Work item. Please make an exact copy of the lines from the one holding "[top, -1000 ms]" through the end of the data, both ends included, with no pictures.

###

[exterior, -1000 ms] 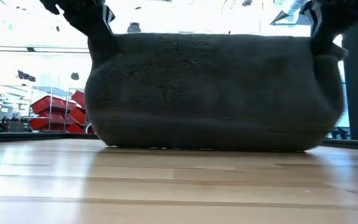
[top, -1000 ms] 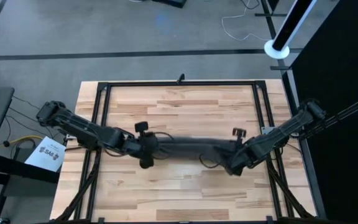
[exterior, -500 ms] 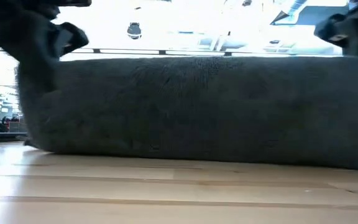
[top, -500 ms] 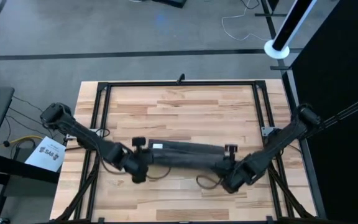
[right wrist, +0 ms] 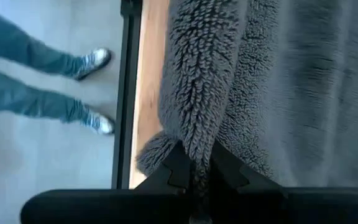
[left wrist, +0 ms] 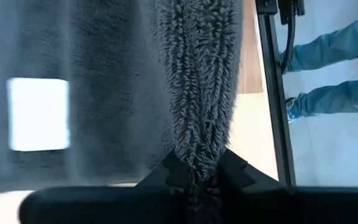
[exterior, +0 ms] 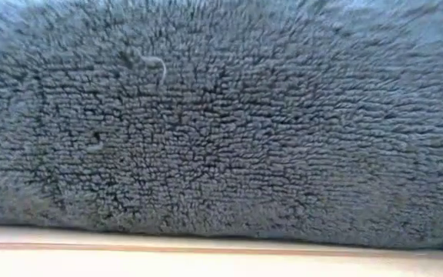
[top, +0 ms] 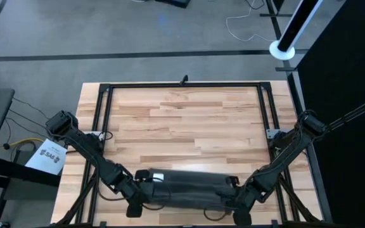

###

Task output.
[top, -1000 ms] 
[exterior, -500 ms] 
[top, -500 ms] 
[right wrist, +0 ms] 
[left wrist, +0 ms] 
[exterior, +0 ms] 
[top, +0 ms] 

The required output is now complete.